[THE TASK]: A stretch of the entries below is to be set down exactly, running from the line with "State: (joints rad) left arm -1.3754" through the line with "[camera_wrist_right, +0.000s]", both included, and no other line.

[AVAILABLE DATA]:
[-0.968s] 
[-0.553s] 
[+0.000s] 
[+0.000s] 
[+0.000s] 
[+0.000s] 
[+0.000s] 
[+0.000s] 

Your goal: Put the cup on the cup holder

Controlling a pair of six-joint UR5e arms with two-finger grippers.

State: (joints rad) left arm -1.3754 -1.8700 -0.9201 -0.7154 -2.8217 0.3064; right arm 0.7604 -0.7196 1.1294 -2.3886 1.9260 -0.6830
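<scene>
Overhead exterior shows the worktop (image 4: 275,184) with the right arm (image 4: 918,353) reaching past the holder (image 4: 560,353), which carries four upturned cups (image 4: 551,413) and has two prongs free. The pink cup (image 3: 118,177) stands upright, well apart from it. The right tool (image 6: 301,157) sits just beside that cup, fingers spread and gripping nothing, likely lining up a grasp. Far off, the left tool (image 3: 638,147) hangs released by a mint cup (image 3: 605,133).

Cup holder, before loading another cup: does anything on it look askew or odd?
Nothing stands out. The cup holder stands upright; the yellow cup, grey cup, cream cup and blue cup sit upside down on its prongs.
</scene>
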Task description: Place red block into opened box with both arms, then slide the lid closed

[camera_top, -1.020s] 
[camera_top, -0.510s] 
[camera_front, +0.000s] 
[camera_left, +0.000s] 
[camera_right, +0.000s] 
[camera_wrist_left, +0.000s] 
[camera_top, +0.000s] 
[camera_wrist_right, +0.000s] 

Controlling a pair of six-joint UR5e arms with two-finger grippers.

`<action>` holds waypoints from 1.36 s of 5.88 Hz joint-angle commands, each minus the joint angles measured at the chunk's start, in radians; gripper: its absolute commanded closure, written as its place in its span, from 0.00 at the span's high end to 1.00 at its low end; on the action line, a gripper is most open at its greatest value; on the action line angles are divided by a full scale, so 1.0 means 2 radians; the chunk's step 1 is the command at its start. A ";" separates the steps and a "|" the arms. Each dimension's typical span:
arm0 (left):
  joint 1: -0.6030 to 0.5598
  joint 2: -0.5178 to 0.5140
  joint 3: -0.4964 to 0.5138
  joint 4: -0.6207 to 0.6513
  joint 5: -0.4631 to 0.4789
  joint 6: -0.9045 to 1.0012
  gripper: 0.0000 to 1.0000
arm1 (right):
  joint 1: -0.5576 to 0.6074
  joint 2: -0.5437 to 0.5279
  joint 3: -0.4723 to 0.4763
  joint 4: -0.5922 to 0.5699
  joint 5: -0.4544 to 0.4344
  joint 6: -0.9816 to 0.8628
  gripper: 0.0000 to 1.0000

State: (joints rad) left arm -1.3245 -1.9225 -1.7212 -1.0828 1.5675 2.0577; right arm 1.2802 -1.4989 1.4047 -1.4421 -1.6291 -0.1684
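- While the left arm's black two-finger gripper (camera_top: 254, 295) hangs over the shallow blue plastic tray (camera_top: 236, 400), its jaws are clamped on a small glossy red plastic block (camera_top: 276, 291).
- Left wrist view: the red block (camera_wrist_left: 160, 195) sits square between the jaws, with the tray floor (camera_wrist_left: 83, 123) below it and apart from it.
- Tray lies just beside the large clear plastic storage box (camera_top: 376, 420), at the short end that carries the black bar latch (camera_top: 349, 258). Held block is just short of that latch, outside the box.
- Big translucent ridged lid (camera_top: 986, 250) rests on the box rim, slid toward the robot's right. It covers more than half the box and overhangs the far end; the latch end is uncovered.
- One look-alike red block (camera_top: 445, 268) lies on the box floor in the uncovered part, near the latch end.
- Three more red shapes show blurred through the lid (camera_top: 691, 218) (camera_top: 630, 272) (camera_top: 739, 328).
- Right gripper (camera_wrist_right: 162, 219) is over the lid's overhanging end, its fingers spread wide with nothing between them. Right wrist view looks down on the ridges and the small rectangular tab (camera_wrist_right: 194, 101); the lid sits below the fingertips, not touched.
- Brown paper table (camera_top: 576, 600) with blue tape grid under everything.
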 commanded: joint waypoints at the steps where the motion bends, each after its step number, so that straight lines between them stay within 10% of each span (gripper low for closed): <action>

[TASK RESULT]:
State: (joints rad) left arm -1.3754 -1.8700 -0.9201 -0.7154 -2.8217 0.3064; right arm 0.7604 -0.7196 1.1294 -2.3886 1.9260 -0.6830
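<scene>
Overhead exterior shows the worktop (image 4: 275,184) with the right arm (image 4: 918,353) reaching past the holder (image 4: 560,353), which carries four upturned cups (image 4: 551,413) and has two prongs free. The pink cup (image 3: 118,177) stands upright, well apart from it. The right tool (image 6: 301,157) sits just beside that cup, fingers spread and gripping nothing, likely lining up a grasp. Far off, the left tool (image 3: 638,147) hangs released by a mint cup (image 3: 605,133).

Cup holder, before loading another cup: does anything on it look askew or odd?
Nothing stands out. The cup holder stands upright; the yellow cup, grey cup, cream cup and blue cup sit upside down on its prongs.
</scene>
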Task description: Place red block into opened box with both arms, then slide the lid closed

[camera_top, -1.020s] 
[camera_top, -0.510s] 
[camera_front, +0.000s] 
[camera_left, +0.000s] 
[camera_right, +0.000s] 
[camera_wrist_left, +0.000s] 
[camera_top, +0.000s] 
[camera_wrist_right, +0.000s] 

The exercise has been answered, and the work is done.